Lafangey Parindey (Pradeep Sarkar, 2010)
When the trailer for Lafangey Parindey first appeared, a ripple of…gleeful awe swept across a little pocket of the internet. The overwhelming general opinion seemed to be that Aditya Chopra (the guy in charge of Yash Raj Films now) had pretty much lost his mind. For those not in the know, Yash Raj Films have a pretty enduring reputation as purveyors of a certain kind of film: melodramatic, mushy romances, dependent on the forces of fate to bring lovers together against all odds (for example: uncooperative, stubbornly traditional parents). The usual tropes associated with a Yash Raj romance are things like lovers running through flowery fields, chasing after trains or frolicking clad in pastel jumpers and chiffon saris somewhere in the Swiss Alps, a la DDLJ (the uber Yash Raj romance):
Lafangey Parindey, with pretty boy Neil Nitin Mukesh dripping copious amounts of blood, its niftily choreographed motorcycle stunts, a gritty, rock-influenced soundtrack and errrr, a blind rollerskating heroine, seemed a little…outside the box.

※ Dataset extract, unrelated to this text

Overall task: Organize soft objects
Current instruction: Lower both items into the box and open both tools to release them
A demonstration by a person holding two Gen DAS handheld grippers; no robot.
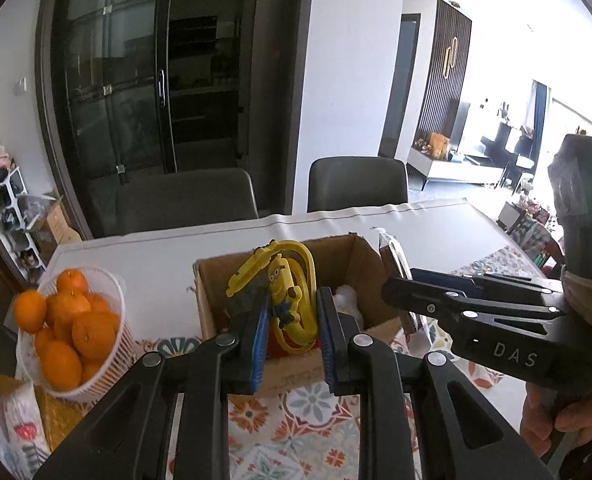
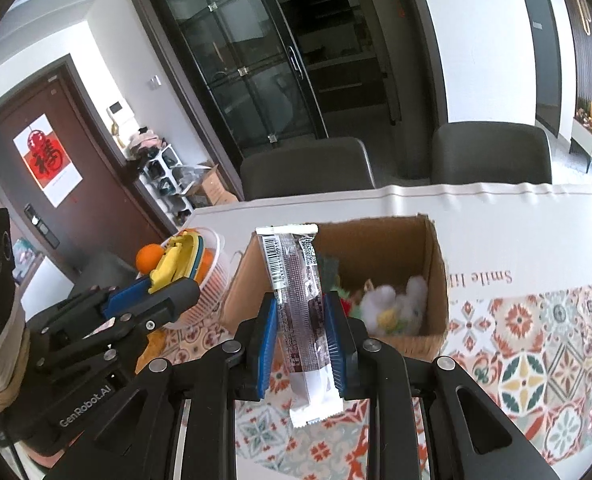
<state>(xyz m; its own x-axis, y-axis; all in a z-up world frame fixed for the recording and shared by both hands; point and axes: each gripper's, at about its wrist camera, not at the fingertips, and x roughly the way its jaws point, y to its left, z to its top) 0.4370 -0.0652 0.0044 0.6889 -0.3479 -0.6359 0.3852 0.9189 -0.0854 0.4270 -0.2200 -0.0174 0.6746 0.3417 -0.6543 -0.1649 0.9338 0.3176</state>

But the biggest surprise of all is that while it isn’t quite the mushy romantic fare that has overwhelmingly come to dominate Yash Raj’s productions, nor is it the pulpy cartoony, purposely over-the-top violent crack-o-rama (the Hindi equivalent of a B-movie a la Robert Rodriguez is what I was anticipating) that the trailer and the simplified plot summary would have you believe.
A blind rollerskater, with the awesome alliterative moniker Pinky Palkar (played by Deepika Padukone), dreams of winning India’s Got Talent as her ticket out of her stifling lower-class Mumbai neighbourhood. One fateful evening, Pinky’s path collides with that of an improbably pretty wannabe goonda whose ability to win illegal boxing matches, blindfolded, with just one punch, earns him an income, respect, and the nickname “One Shot” Nandu (Neil Nitin Mukesh). And both their lives change. Forever.
What I love, SO MUCH, about Lafangey Parindey, is that although it uses the eternal Bollywood motif of a timely twist of FATE/KISMET/DESTINY to thrust One Shot and Pinky into each other’s lives, it’s not really about fate at all. It’s about how making choices shapes your future, and how our lives are what we make them. We can drift along, accepting the hand ‘fate’ has dealt us, like One Shot initially does – stagnating in his petty goonda lifestyle, even his mentor Anna (Kay Kay Menon) can see that One Shot could make a better life for himself if he gave up the illegal boxing and took a legitimate job as a bouncer in a club (and Anna tries to help him, to no avail. Because One Shot has to realise for himself that he is a lover, not a fighter…awwww….); or we can forge our own paths and determine how our own futures will look. Pinky Palkar has a goal – to dance/rollerskate on India’s Got Talent – and she is determined enough that not even sudden blindness will deter her from at least TRYING to achieve what has always been her dream.
Along the way, the film transforms into a sweet, tender, quiet love story about two people changing their own destinies.
Another reason I love this film is possibly the very reason many people hate it: the two lead actors. The casting of the exquisitely pretty Neil Nitin Mukesh and the stunning Deepika Padukone as lower class Mumbaikers has been widely criticised – they look and sound out of place in the tapori setting. I’d argue that this is entirely the point.
There is a vague surreality, a fairytale –like quality to Lafangey Parindey. From the opening slo-mo shot of a single exquisitely formed drop of blood falling from One Shot Nandu’s nose, to the closing scene where the cops who have been pursuing One Shot throughout the film remark as he and Pinky walk away “So, this is a love story”, to the endless film references that pervade the media-saturated universe the characters inhabit, everything in the film has a kind of hyperreal edge. That Deepika and Neil seem not to belong entirely to their grungy setting is important. These characters are partly drawn to each other because they don’t entirely fit in, they are outsiders searching for something more than what ‘fate’ has dealt them, who ultimately find ‘home’ in each other.
It’s not at all a crack fest of “see how hilarious it is to see a blind girl rollerskate”, and if that’s what you want from this film, you really will be sorely disappointed. Lafangey Parindey is actually a Yash Raj romance through and through, if an unconventional take on the product - a tender, touching love story about two people who inspire each other to take control of their fate, rather than succumb to it.